Si la Comisión quiere demostrar que está dispuesta a hacer todo lo que quede a su alcance para investigar cómo se gestó la masacre, ahí tiene a Rafá Zouhier que ha demostrado saber bastante más de lo que ocurrió que ninguno de los hasta ahora comparecientes, está pidiendo contarlo a gritos y a este paso tendrá que abrirse las venas para que sus señorías se dignen escucharle. Y si la Comisión -o cualquier ciudadano fundadamente temeroso de un cierre en falso de este caso- quiere encontrar nuevas vías para, como dijo el comisario De la Morena «tirar hacia arriba» y enfocar la investigación en el origen de la infamia, ahí tendrá, a partir de pasado mañana, el importante libro de Casimiro García-Abadillo cuya prepublicación iniciamos hoy.

Después de los bienintencionados libros instantáneos de antes del verano, 11-M, La Venganza no sólo es el primer relato rigurosamente articulado de los hechos, con pasajes tan emotivos y brillantes como la reconstrucción de cómo el «Operador Número Uno» desactivó la mochila-bomba de Vallecas. Estamos también ante una investigación minuciosa con múltiples aportaciones, a veces sustantivas, a veces en el elocuente plano del detalle, que desde luego para el hombre de la calle, probablemente para la mayoría de los parlamentarios y tal vez incluso para el propio juez, van a resultar reveladoras.

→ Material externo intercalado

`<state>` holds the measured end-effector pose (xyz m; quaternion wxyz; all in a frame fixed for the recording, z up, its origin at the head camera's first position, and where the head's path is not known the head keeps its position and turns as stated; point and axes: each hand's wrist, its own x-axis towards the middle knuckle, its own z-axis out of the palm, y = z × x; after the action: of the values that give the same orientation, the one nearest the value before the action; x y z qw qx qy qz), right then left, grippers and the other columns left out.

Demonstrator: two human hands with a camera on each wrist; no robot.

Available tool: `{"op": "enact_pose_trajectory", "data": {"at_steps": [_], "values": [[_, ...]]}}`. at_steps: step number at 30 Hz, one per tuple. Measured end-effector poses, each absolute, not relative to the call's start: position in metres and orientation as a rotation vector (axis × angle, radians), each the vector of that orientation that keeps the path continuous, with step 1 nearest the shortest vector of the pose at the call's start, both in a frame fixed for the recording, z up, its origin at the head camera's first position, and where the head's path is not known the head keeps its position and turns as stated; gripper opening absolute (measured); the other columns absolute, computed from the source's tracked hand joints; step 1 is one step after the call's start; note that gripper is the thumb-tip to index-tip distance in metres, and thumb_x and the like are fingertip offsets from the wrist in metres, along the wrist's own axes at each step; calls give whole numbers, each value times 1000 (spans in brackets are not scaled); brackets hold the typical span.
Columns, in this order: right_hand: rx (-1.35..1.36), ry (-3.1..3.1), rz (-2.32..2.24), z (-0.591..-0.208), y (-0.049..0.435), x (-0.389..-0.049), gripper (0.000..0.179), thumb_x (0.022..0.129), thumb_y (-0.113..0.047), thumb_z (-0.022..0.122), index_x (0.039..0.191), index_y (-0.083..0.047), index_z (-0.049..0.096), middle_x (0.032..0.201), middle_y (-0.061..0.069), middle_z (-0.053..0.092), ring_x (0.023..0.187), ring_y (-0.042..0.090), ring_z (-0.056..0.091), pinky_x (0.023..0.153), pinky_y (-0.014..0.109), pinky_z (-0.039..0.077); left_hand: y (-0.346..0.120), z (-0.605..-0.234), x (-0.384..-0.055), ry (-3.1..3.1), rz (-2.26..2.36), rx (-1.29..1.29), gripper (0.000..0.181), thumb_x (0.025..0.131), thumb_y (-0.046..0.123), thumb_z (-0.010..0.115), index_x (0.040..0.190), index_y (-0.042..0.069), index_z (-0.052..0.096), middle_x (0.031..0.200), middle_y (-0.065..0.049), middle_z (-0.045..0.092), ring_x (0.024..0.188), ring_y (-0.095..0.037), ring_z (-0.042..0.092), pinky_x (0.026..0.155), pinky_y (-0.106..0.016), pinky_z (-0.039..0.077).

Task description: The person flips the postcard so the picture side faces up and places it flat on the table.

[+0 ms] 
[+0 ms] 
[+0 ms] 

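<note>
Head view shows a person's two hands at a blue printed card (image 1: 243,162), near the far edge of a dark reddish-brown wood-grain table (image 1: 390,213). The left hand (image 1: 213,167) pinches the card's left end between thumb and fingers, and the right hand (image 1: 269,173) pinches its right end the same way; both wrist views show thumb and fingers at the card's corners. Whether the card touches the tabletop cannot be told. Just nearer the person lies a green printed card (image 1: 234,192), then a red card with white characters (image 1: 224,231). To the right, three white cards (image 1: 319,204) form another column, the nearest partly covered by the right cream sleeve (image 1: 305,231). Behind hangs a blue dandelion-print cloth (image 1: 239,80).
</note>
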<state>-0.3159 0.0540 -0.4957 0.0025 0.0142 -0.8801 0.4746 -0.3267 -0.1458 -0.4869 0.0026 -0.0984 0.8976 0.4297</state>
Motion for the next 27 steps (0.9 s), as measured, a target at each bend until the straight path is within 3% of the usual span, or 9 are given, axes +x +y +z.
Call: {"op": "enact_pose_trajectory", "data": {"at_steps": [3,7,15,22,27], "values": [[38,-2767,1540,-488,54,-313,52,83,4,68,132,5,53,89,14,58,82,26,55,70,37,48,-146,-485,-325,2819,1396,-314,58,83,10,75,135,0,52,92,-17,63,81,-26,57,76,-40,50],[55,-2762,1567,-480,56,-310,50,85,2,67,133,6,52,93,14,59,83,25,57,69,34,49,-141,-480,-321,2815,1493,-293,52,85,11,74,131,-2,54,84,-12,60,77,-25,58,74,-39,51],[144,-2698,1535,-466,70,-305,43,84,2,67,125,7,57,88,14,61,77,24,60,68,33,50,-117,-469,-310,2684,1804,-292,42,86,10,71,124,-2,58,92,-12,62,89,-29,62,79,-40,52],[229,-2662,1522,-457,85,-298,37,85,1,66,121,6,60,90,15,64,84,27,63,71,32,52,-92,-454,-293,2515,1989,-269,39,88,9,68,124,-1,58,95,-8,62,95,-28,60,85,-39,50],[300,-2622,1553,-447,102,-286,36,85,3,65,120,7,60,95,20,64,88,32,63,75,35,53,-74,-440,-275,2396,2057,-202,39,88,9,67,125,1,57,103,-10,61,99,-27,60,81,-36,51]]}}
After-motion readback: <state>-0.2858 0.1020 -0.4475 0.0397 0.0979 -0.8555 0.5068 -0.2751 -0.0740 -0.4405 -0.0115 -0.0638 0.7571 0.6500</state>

De momento, «tirar hacia arriba» significa mirar hacia abajo.Si nuestro periódico ha venido pronunciando ya otras palabras muy incómodas en todo este asunto -confidentes, mafia policial, ETA - Casimiro García-Abadillo entona, modula y desgrana en su libro la más políticamente incorrecta de todas: Marruecos. De allí vinieron la inmensa mayoría de los miembros del comando y es muy probable -a juzgar por lo que publicamos hoy y seguiremos publicando en días venideros- que de allí vinieran también las directrices ejecutadas por estos replicantes disfrazados de caricatura de sí mismos.

¿Quiénes fueron los destinatarios de esas dos llamadas que, a diferencia de las despedidas familiares, van dirigidas a sendas tarjetas prepago y tienen todos los visos de buscar la autorización final para apretar el botón que les hace saltar a todos por los aires? ¿Por qué, en claro contraste con lo ocurrido con el lote que sirvió en Madrid para activar los móviles de los trenes de la muerte, las autoridades marroquíes no han proporcionado hasta el día de la fecha a las autoridades españolas ni el menor indicio sobre esas tarjetas prepago? Preguntas similares se irán acumulando sobre la conciencia de cualquier lector atento de 11-M, La Venganza y, a medida que su número vaya aumentando por decenas de millares, crecerá el de ciudadanos capaces de afrontar con conocimiento de causa los futuros avatares de este viaje a las entrañas de la infamia.

Estamos un poco menos lejos del final de lo que lo estábamos cuando Fernando Múgica nos incitó a empezar a mirar en el interior de los agujeros negros de las versiones oficiales de los hechos, siguiendo el sentido inverso de las «piedras del cuento de Pulgarcito», pero me refiero solamente -en el sentido churchilliano de la expresión- al «final del principio». Si hay que tardar años en averiguar toda la verdad, tardaremos años; pero nadie podrá decir nunca que a la investigación de los hechos le faltó el empecinamiento, la inteligencia o los limitados pero entusiastas medios humanos de los que dispone este periódico.

Sabemos que será un viaje desagradable, peligroso y relativamente solitario. Sobre todo después de que uno de sus allegados me haya explicado que el presidente del Gobierno ha tenido este verano la sensación, en sus contactos menorquines, leoneses y madrileños, de que lo ocurrido el 11-M no está ya entre las principales preocupaciones de los españoles. Claro que no es la primera vez, ni será la última, en que se abre camino en mi ánimo la percepción de estar viviendo en un país distinto de aquel en el que habita el inquilino del Palacio de La Moncloa. Veremos cuál es el verdadero.